What the exercise asks:
The data is to be retyped in full, exactly.

Dataset extract:
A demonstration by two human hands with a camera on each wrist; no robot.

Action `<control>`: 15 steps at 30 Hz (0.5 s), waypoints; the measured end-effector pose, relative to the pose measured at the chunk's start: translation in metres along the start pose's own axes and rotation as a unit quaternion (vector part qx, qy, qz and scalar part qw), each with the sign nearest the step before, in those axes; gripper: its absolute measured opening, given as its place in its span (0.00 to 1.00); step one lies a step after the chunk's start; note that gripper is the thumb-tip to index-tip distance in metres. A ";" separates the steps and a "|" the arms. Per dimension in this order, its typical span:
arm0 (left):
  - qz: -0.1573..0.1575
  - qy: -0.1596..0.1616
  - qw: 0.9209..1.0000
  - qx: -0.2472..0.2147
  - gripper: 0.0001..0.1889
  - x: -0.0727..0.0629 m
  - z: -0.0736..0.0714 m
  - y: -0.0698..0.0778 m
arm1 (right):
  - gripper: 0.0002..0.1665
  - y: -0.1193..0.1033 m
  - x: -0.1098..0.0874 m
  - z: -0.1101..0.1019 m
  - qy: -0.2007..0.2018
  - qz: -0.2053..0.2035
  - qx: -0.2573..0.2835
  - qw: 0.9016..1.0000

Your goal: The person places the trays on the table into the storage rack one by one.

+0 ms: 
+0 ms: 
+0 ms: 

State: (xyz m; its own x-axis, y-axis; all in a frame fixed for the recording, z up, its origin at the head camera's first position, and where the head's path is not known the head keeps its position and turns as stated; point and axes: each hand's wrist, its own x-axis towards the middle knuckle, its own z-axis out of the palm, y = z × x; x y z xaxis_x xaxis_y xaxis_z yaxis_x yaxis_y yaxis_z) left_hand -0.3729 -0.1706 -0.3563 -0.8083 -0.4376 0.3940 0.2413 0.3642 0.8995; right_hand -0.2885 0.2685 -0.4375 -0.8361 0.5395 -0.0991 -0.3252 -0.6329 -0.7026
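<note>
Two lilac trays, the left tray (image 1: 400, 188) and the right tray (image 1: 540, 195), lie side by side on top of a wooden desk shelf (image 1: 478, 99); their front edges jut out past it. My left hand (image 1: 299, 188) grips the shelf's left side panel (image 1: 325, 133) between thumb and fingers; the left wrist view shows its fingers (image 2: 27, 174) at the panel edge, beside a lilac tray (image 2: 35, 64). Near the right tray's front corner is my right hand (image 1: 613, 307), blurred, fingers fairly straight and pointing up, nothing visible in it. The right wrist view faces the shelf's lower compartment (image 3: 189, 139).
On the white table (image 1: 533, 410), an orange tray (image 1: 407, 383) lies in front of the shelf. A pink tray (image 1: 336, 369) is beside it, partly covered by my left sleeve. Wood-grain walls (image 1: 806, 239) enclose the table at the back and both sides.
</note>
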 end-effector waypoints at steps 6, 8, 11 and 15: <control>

Task solution:
A demonstration by two human hands with a camera on each wrist; no robot.

Action `<control>`: 15 steps at 30 Hz (0.5 s), waypoints; the measured end-effector pose, relative to the pose measured at the chunk's start: translation in metres along the start pose's own axes and rotation as a unit quaternion (vector part qx, qy, qz and scalar part qw), each with the sign nearest the step before, in those axes; gripper: its absolute measured opening, given as its place in its span (0.00 to 1.00); step one lies a step after the chunk's start; note that gripper is the thumb-tip to index-tip distance in metres. A ";" separates the steps and a "|" the arms. Per dimension in this order, its typical span:
arm0 (left):
  - qz: -0.1573..0.1575
  - qy: -0.1596..0.1616
  - qw: 0.9209..1.0000
  - qx: -0.2472..0.2147
  - gripper: 0.0001..0.1889
  - x: -0.0727..0.0629 m
  - z: -0.0736..0.0714 m
  - y: -0.0698..0.0778 m
arm1 (right):
  - gripper: 0.0002..0.1665
  - y: -0.1193..0.1033 m
  - x: -0.1098..0.0874 m
  - z: -0.1101..0.1019 m
  - qy: -0.2007..0.2018
  - qz: -0.2053..0.2035
  - qx: -0.2573..0.2835
  - qw: 0.9016..1.0000

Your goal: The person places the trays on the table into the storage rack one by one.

+0 ms: 
+0 ms: 
+0 ms: 

State: (xyz m; its own x-axis, y-axis; all in a frame fixed for the recording, z up, its origin at the head camera's first position, and where the head's path is not known the head keeps its position and turns as stated; point and axes: each hand's wrist, its own x-axis towards the middle knuckle, its own z-axis out of the palm, y = z × x; x y z xaxis_x xaxis_y xaxis_z yaxis_x yaxis_y yaxis_z) left_hand -0.3729 -0.1706 -0.3563 -0.8083 -0.4376 0.3940 0.2413 0.3642 0.8995; right_hand -0.2885 0.2685 -0.4375 -0.8361 0.5395 -0.0991 -0.3252 -0.6329 -0.7026
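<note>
Two lilac trays, the left tray (image 1: 400, 188) and the right tray (image 1: 540, 195), lie side by side on top of a wooden desk shelf (image 1: 478, 99); their front edges jut out past it. My left hand (image 1: 299, 188) grips the shelf's left side panel (image 1: 325, 133) between thumb and fingers; the left wrist view shows its fingers (image 2: 27, 174) at the panel edge, beside a lilac tray (image 2: 35, 64). Near the right tray's front corner is my right hand (image 1: 613, 307), blurred, fingers fairly straight and pointing up, nothing visible in it. The right wrist view faces the shelf's lower compartment (image 3: 189, 139).
On the white table (image 1: 533, 410), an orange tray (image 1: 407, 383) lies in front of the shelf. A pink tray (image 1: 336, 369) is beside it, partly covered by my left sleeve. Wood-grain walls (image 1: 806, 239) enclose the table at the back and both sides.
</note>
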 end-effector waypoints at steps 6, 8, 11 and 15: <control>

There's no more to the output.